Tuesday, 16 December 2014

DERMATOGLYPHICS Analysis is an integration of Brain Science,, medicine,, genetics ,, psychology and behavioural science..  Through nearly five centuries of observation and study of genetic medicine,, amount and distribution of neurons is reflected in regular patterns on our fingerprints.. According to European and American experts,, they found that fingerprints show different kinds of characteristics,, even with monozygotic twins,, their fingerprints are different..  At the same time,, the same fingerprints will appear again after healing of wound,, as long as the injury has not affect the cells.. Medical experts,, with observation,, recording,, comparison,, induction and other methods,, and clinical experiences,, confirmed that fingerprints provide accurate analysis of a person’s multiple intelligences and potential..  Experts who study DERMATOGLYPHICS believe that fingerprints were marks of embryonic nerves,, which may reflect one’s genetic potential..  If we understand our own qualities and nurture according,, it will tremendously help in terms of career development,, managing emotions,, increase concentration,, and improve interpersonal skills..

DERMATOGLYPHICS Analysis is based on the formation and the amount of ridges on the fingerprints; DERMATOGLYPHICS analysis tells us one’s style of learning and thinking..  Everyone has his/her unique fingerprints; the brain patterns grow simultaneously with the fingerprints.. Each finger represents different abilities,, and each pattern has its own definition..  Statistics show that the accuracy rate of DERMATOGLYPHICS analysis can be up to 95%..

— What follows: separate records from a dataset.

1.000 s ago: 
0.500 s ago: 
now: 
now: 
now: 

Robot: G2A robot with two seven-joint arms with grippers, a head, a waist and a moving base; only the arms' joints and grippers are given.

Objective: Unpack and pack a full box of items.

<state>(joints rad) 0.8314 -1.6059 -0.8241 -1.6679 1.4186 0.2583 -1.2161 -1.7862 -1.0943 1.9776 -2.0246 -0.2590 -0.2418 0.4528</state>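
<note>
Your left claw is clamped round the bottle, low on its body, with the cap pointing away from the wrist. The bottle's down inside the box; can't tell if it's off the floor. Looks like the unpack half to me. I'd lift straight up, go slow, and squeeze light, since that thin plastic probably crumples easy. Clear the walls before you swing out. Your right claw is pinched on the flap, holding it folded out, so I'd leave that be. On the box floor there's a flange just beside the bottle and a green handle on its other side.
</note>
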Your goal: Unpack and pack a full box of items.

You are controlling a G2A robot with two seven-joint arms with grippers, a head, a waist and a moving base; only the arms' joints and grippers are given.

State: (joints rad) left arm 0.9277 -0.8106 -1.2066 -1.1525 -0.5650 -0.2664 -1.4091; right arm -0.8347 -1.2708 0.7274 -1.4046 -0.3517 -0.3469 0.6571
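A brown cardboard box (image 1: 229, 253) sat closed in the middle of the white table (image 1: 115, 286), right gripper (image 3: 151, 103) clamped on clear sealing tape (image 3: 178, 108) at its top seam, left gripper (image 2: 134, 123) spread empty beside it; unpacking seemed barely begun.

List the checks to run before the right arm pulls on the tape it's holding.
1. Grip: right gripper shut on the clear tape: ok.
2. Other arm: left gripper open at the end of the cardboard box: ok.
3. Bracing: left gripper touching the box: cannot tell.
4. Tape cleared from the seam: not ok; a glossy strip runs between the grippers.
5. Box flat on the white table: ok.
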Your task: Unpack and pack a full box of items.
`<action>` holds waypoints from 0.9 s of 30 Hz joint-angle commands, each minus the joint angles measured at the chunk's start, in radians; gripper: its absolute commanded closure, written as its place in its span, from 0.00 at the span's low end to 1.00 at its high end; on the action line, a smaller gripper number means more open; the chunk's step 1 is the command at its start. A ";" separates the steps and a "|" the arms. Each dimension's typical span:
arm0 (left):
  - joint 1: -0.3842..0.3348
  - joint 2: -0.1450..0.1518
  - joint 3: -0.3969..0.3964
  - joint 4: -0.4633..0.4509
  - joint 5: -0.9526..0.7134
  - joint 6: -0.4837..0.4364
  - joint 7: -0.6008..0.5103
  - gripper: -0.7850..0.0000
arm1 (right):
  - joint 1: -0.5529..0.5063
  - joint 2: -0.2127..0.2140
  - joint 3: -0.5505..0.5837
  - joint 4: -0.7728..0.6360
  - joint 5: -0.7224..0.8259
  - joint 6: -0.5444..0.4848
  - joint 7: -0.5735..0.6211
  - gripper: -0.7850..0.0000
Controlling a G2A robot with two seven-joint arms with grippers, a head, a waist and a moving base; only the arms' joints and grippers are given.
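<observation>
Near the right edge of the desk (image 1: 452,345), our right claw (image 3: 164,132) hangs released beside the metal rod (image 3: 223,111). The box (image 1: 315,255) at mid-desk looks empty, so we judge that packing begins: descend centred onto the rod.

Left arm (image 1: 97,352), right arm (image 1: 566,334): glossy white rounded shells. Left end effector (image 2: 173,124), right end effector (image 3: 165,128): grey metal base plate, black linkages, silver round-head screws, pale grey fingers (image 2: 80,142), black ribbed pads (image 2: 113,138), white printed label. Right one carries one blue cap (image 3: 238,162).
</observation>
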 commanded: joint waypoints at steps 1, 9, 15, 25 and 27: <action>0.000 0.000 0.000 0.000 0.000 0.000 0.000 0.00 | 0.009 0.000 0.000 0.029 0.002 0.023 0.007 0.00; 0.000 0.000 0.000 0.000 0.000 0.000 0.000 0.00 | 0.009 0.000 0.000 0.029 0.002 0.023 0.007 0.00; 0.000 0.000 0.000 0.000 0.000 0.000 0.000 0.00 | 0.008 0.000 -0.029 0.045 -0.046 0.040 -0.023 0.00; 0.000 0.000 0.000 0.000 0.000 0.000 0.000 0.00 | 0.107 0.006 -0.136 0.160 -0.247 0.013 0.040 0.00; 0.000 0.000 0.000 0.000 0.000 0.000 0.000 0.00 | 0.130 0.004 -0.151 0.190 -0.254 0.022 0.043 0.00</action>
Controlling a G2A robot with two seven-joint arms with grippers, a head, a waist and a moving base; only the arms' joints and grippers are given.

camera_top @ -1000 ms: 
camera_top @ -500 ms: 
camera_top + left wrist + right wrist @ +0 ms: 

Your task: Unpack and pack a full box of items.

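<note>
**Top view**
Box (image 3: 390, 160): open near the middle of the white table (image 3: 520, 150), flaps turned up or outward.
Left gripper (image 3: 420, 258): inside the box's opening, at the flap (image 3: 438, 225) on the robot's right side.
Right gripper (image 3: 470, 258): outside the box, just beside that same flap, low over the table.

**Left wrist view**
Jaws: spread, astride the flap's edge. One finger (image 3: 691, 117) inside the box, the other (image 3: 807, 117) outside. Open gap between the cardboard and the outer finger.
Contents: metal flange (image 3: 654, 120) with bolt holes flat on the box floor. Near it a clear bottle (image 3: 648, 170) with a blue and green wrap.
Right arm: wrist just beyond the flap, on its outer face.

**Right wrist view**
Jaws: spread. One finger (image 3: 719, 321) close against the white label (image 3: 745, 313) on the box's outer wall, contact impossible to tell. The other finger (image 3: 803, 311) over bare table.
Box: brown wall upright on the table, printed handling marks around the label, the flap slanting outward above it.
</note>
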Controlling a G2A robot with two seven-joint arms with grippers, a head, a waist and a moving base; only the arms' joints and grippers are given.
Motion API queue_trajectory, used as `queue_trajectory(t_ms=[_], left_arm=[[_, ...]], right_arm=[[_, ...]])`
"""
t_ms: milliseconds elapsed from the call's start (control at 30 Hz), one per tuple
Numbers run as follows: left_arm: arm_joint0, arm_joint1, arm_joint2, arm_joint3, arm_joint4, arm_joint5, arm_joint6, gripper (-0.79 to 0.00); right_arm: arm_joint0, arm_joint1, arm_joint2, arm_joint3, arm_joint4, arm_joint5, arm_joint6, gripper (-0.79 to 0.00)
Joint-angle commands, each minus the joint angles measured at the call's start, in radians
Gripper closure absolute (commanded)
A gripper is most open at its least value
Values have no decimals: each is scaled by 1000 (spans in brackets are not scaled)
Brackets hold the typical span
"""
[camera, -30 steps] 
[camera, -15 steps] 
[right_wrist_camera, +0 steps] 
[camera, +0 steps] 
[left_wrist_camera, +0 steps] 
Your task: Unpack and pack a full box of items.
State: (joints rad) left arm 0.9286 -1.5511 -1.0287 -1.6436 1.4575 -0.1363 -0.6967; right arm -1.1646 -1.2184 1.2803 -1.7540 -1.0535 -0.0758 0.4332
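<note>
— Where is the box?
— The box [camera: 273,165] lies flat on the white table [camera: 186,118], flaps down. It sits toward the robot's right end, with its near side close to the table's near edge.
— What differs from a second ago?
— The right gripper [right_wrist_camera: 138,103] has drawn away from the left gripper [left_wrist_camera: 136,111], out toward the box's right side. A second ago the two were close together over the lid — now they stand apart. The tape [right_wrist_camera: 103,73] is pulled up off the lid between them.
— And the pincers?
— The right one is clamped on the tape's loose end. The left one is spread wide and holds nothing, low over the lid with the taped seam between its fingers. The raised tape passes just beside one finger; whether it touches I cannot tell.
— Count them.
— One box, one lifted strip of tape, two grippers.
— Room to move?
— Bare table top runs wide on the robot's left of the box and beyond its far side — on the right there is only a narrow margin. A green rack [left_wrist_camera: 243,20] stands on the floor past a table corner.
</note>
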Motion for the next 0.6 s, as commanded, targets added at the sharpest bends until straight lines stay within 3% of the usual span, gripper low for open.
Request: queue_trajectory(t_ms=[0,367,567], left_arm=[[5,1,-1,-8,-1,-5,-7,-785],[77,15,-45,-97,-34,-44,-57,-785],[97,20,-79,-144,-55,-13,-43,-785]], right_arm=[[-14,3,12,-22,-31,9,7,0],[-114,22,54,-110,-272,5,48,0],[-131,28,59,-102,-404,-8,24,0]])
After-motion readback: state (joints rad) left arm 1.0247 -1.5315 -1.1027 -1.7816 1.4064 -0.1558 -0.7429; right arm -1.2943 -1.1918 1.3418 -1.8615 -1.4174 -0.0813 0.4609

Brainalyst Technovision:: +91 99999 07074

Wednesday, 10 December 2014

DERMATOGLYPHICS recognizes the occurrence & existence of all Intelligences at the early stages of childhood..

Discipline can improve as pupils engage more with classroom work

Classroom becomes like a real world

Teachers can use a test to provide a profile of their own intelligences

Teacher can make use of pupil profiles to study teaching strategies

Teachers then can reflect how this profile will influence teaching

Pupils can have a different profile for themselves

Such strategies help children in involving to classroom organization, presentation of materials

Brainalyst Technovision:: +91 99999 07074

Wednesday, 26 November 2014

Dermatoglyphics is a term coined by Dr.. Cummins and Dr.. Mildo in 1926 to refer to the configurations formed by skin ridges on the fingers,, palms and ventral surfaces of the tails of nonhuman primates.. The subject area of dermatoglyphics includes the study of skin creases,, particularly on the palms.. 

Currently,, human prints can be categorized as one of the three main types,, whorls-shaped,, arch-shaped and loop-shaped..  It is subdivided into eleven basic types,, from which many types of analysis have been derived,, some focus on the analysis of left brain and right brain some believe that the print on each finger reflects different abilities.. (Thumb action and execution; index logic and creativity; middle finger: limb motor ability and art appreciation; ring power of voice recognition; little finger text image discerning) As for the foot pattern,, it can determine whether one has congenital diseases.. It is as equally important as fingerprints..

Up to 70% of our DNA is devoted to determining the design of our brain.. Although the final brain is the result of competing genetic and epigenetic or environmental factors,, the gross information regarding our brain is largely (if not completely) determined by these genes.. The younger you are,, the more closely your brain will conform to its pre-determined genetic plan..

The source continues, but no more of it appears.